REPUBLIKA.CO.ID, JAKARTA – Orang yang zuhud adalah orang yang tidak bergantung pada dunia. Mereka menganggap bahwa dunia ini hanya persinggahan sementara, sedangkan akhirat adalah tujuan akhirnya.
Orang yang memiliki hati yang zahid ini juga memiliki kelebihan dalam beramal. Seperti dikatakan Ibnu Athaillah As Sakandari dalam kitabnya yang berjudul Al-Hikam.
ما قل عمل برز من قلب زاهد، ولا كثر عمل برز من قلب راغب Ma qalla amalun baraza min qalbin zaahidin, walaa katsura amalun baraza min qalbin raaghibin.
Artinya, “Amal sedikit dari hati yang zahid tidak bsia dikatakan sedikit. Amal banyak dari hati yang tamak tidak bisa dikatakan banyak.”
Dalam syarahnya di buku berjudul Al-Hikam: Kitab Tasawuf Sepanjang Masa terbitan TuRos, Syekh Abdullah Asy Syarqawi menjelaskan, seorang zahid adalah orang yang tidak tergantung pada dunia.
Menurut dia, walaupun amalnya secara kasat mata tampak sedikit, secara maknawi sebenarnya sangatlah banyak karena terbebas dari cacat dan kekurangan yang membuat amal itu tidak diterima, seperti berniat riya’, berpura-pura di hadapan manusia, mengharap keuntungan duniawi, atau tanpa kehadiran hati di hadapan Tuhan.

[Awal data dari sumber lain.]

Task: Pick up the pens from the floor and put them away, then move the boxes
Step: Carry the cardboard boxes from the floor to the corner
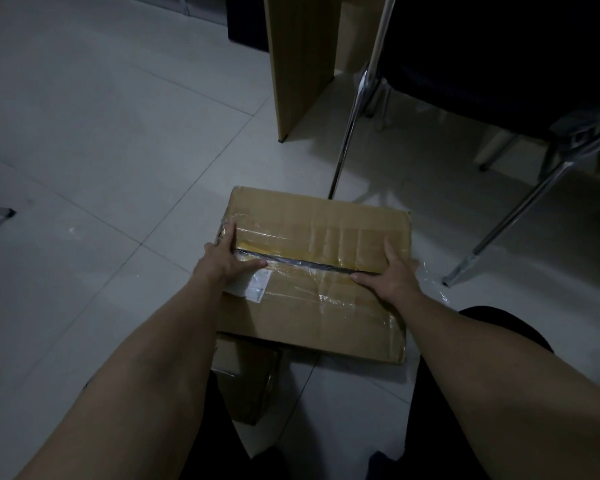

Sementara itu, lanjutnya, amal yang bersumber dari hati yang tamak terhadap dunia, walaupun secara kasat mata amal itu terlihat banyak, secara maknawi amal itu dianggap sedikit karena tidak terbebas dari hal-hal yang mengotori dan mengurangi nilainya.
Diriwayatkan dari Ibnu Mas’ud, “Dua rakaat (sholat sunnah) dari seorang zahid yang alim lebih baik daripada ibadah pada ‘abid dan mujtahid sepanjang hidup mereka.”